The motivation for this prosecution stems ostensibly from his early links to Communism, with his wife Katherine (Emily Blunt) having once been an active participant.
The real driver, though, is Oppenheimer’s advocacy for the containment of nuclear weapons, something Strauss, now a powerful conservative politician, is more than eager to shut down.
As historically important as the story is, Nolan wisely keeps the film itself from becoming self-important by pulling focus on Oppenheimer’s conflicted conscience, which becomes the narrative’s major through line.
Having succeeded in giving the military the weapon it needed to wreak upon an ever-defiant Japan and so bring the war to an end, Oppenheimer is beset by a guilt, even as he delivers a victorious speech to his cheering team.
American flags are waving everywhere as he merrily quips about how his only regret is not getting the chance to use the device against the Nazis. Yet the moment is undercut as his head fills with visions of blinding light and scorched skin.
This is one of the great moments in the film.
The case in favour of bombing Hiroshima and Nagasaki is made with great emphasis, the stress being on the millions of lives a mainland invasion would otherwise cost.
This is probably the most contentious part of the film, though Nolan’s clear intention is to highlight the horrific logic that strategic thinking must follow in the face of a failing adversary that refuses to yield.
Nonetheless the human toll of the bombings plays havoc on Oppenheimer’s conscience.
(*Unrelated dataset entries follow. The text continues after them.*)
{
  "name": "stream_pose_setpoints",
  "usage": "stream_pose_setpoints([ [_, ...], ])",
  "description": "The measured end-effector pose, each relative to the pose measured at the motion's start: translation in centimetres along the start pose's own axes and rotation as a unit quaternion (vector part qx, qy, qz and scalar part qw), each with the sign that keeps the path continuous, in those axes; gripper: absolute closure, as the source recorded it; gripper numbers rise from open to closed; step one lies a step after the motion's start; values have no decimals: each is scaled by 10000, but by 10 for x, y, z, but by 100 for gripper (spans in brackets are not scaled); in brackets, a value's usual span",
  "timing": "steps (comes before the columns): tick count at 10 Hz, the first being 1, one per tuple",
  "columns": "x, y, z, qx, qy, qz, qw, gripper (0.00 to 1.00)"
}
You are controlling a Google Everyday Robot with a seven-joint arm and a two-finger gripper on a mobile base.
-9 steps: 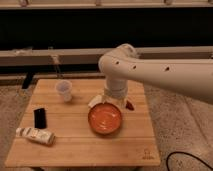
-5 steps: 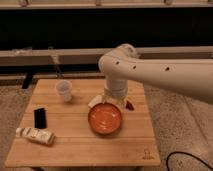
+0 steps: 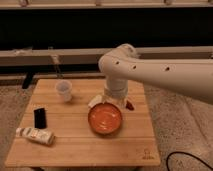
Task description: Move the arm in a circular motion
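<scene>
The cream-white arm (image 3: 150,70) reaches in from the right edge and bends down at a rounded joint over the back middle of the wooden table (image 3: 75,145). Small dark holes dot its thick segments. The pale gripper (image 3: 114,98) hangs at the arm's lower end, just behind the orange bowl (image 3: 105,118) and above a small white object (image 3: 95,102). A small red item (image 3: 130,105) lies to the right of the gripper.
A clear plastic cup (image 3: 64,90) stands at the table's back left. A black rectangular object (image 3: 39,117) and a white lying bottle (image 3: 35,135) are at the left front. A dark cable (image 3: 190,159) curls on the speckled floor at the lower right.
</scene>
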Motion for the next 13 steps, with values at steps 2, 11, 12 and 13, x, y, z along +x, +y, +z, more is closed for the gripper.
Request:
stream_pose_setpoints([
  [2,0,0,0,0,0,0,10000,35],
  [11,-42,-2,6,12,4,-87,10000,35],
  [12,-42,-1,7,22,11,-96,10000,35],
  [13,-40,0,7,34,13,-92,10000,35],
])
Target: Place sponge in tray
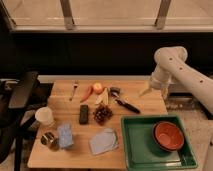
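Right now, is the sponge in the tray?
No: the sponge lies on the table, the tray holds only a bowl, and the gripper hangs above the table's far edge.

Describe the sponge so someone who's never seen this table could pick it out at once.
On the wooden table, look at the front left corner, opposite the green tray on the right and the gripper hovering by the back right edge. The sponge lies beside a round tin: a small, thick light-blue block, unlike the larger flat blue-grey cloth to its right.
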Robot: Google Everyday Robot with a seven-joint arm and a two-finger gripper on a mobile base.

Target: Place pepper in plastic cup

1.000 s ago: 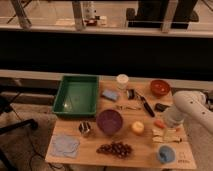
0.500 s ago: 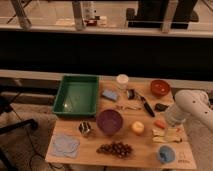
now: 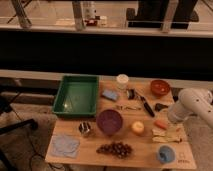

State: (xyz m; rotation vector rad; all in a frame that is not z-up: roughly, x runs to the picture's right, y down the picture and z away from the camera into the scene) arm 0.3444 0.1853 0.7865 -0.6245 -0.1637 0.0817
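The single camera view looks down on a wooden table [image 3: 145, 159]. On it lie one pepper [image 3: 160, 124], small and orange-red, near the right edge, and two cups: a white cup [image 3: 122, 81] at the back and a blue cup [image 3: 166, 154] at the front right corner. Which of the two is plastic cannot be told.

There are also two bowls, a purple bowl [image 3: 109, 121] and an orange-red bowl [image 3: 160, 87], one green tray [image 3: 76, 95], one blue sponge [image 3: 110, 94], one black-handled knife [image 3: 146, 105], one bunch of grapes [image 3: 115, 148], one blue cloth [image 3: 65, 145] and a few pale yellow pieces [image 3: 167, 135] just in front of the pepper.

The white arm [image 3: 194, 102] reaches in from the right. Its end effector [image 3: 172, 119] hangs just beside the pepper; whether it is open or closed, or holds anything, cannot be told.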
Having developed the weapon to end the war, he hoped its awesome power would end all war only to become consumed by the fear of how his creation could end the world.
It’s a theme Nolan renders with great dramatic power, the post-Hiroshima speech scoring as a scene of piercing brilliance.
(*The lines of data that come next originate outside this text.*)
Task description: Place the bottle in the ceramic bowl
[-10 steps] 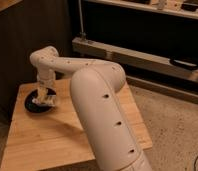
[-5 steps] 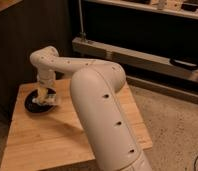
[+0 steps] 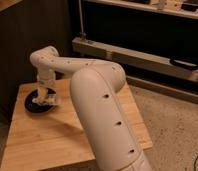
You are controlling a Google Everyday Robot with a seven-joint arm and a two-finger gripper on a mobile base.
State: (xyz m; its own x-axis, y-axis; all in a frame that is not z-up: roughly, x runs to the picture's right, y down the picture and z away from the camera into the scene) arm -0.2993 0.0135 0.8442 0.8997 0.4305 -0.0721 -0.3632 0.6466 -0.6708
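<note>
The ceramic bowl [image 3: 33, 105] is a dark, shallow round dish near the back left corner of the wooden table [image 3: 57, 135]. My gripper [image 3: 45, 96] hangs straight down from the white arm [image 3: 99, 105], right over the bowl's right half. At the gripper's tip a small pale elongated shape, the bottle [image 3: 42, 94], sits low above the bowl's inside. The gripper hides much of it, and whether the bottle touches the bowl does not show.
A dark wall panel [image 3: 22, 45] stands behind the table on the left. A metal shelf rail [image 3: 142, 57] runs across at the back right. Speckled floor [image 3: 177, 130] lies to the right of the table edge.
The gripper with the pale bottle has shifted slightly left over the bowl and sits a little lower. The rest of the arm has hardly moved.
</note>
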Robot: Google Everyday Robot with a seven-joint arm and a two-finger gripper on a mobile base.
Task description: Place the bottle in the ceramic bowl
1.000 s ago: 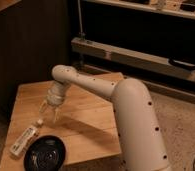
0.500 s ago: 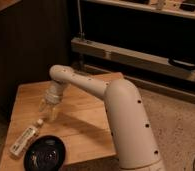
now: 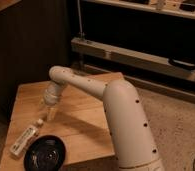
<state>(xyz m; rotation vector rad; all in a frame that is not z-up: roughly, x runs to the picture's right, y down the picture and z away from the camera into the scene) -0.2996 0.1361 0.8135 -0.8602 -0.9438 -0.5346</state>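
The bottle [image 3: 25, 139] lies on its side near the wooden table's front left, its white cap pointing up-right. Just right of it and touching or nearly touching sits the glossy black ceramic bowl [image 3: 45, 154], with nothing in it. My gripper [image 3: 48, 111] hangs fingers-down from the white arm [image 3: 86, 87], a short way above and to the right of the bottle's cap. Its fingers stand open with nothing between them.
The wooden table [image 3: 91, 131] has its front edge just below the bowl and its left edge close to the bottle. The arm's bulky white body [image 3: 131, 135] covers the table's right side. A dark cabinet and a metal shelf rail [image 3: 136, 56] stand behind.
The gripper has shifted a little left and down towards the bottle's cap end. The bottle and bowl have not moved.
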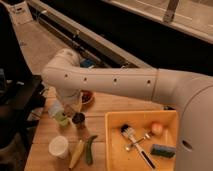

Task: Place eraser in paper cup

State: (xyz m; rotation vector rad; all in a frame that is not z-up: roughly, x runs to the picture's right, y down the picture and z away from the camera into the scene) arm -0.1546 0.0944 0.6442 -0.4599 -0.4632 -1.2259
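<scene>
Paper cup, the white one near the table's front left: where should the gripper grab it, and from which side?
Probably from above, pinching the paper cup by its rim on the camera view's left. It stands upright, mouth open, and a yellow elongated item lies close on its right. The gripper hangs further back, by the metal cup.

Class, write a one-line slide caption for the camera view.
Robot's hand low over the wooden table near a clear cup, white paper cup close by, yellow tray alongside.
</scene>
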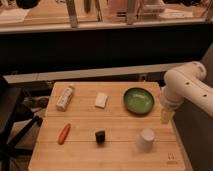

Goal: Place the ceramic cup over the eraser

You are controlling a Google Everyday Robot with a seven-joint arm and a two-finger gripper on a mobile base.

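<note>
Where the wooden table runs toward the bottom of the frame, its nearest strip is bare wood. Just behind that strip, at lower right, the ceramic cup stands on the tabletop, white and plain. The eraser, a small black block, sits at lower centre in the same row. It is well apart from the cup and to its left, so the cup does not cover it. Farther left in that row lies a slim orange-red object, angled on the wood.

At right of centre, the gripper hangs down at the table's right edge, above and to the right of the cup and not touching it. Whether it is clenched or released cannot be told, and nothing is seen in its grasp. The white arm bends away from it toward the right border.

In the far row a green bowl sits just left of the gripper. A flat white block lies at centre, and a white labelled bottle lies on its side at left. A dark chair stands at the left border, and behind the table runs a dark wall.
</note>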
Cillian Murphy puts in an outstanding performance, playing Oppenheimer as a man of science who came to question his own humanity and whose integrity was turned against him.
As his chief counter, Robert Downey Jr is searing with his turn as Strauss, a complex character of shifting moral shades and fierce political instincts. After all the superhero shenanigans, it’s so good to be reminded of just how good a dramatic actor Downey can be.
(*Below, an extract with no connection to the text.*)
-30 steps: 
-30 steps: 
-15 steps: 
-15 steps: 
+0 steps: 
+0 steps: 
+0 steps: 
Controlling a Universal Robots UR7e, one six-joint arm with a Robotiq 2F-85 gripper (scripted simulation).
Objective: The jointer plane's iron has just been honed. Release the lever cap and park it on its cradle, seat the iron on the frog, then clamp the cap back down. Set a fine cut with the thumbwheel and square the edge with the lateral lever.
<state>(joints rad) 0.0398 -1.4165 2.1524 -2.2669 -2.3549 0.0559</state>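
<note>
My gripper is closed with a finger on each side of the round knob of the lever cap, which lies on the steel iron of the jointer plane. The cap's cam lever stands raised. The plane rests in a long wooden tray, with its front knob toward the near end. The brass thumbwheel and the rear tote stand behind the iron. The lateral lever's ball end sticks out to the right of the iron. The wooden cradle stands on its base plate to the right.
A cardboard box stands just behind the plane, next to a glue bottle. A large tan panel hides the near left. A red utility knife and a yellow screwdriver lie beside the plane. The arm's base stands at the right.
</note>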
Others in the sterling supporting ensemble include: Matt Damon as Oppenheimer’s likeable army boss General Leslie Groves; Emily Blunt and Florence Pugh (both putting in strong work in a film that is almost all-male); Rami Malek; Casey Affleck; Kenneth Branagh; Tom Conti (as Albert Einstein, the man who laid the foundation for nuclear science); Gary Oldman (in a ripper cameo as President Harry S Truman); and Josh Hartnett as a fellow physicist.
The cinematography is superlative. Shot entirely on film with IMAX cameras, Oppenheimer has a look that is both lush and intense, with Nolan’s use of black-and-white echoing Oliver Stone. One can only salute Nolan for continuing to champion the texture and vividness only achievable with film.
Along with the extraordinary images and visual effects, Oppenheimer also boasts a masterful sound design, delivering its biggest aural punch during the incredibly tense early-morning bomb test.
It’s a moment of pure cinema, deploying the type of ingenious, counter-intuitive touch that would make directors such as David Lean and Alfred Hitchcock stand up and applaud.
It’s no bold assertion that Oppenheimer has got Oscar written all over it. Nolan should be clearing out some shelf space for we’ll be blessed indeed if we see a film before Christmas that tops it.
FOOTNOTE: An added, though probably unintentional, bonus with the film is the detailed manner in which the process of reputation assassination is depicted. It serves as a sobering contrast to how such an attack would occur today.
Back then in the late 1940s, with Senator Joseph McCarthy’s hunt for communists in full flight, the quest to destroy a man involved a sham committee, a team of collaborators and a highly co-ordinated smear campaign running for an extended period.
Today such a mission would all be done in less than a day, launched by one person making an unfounded allegation online that would then go viral before the target had any reasonable chance to respond.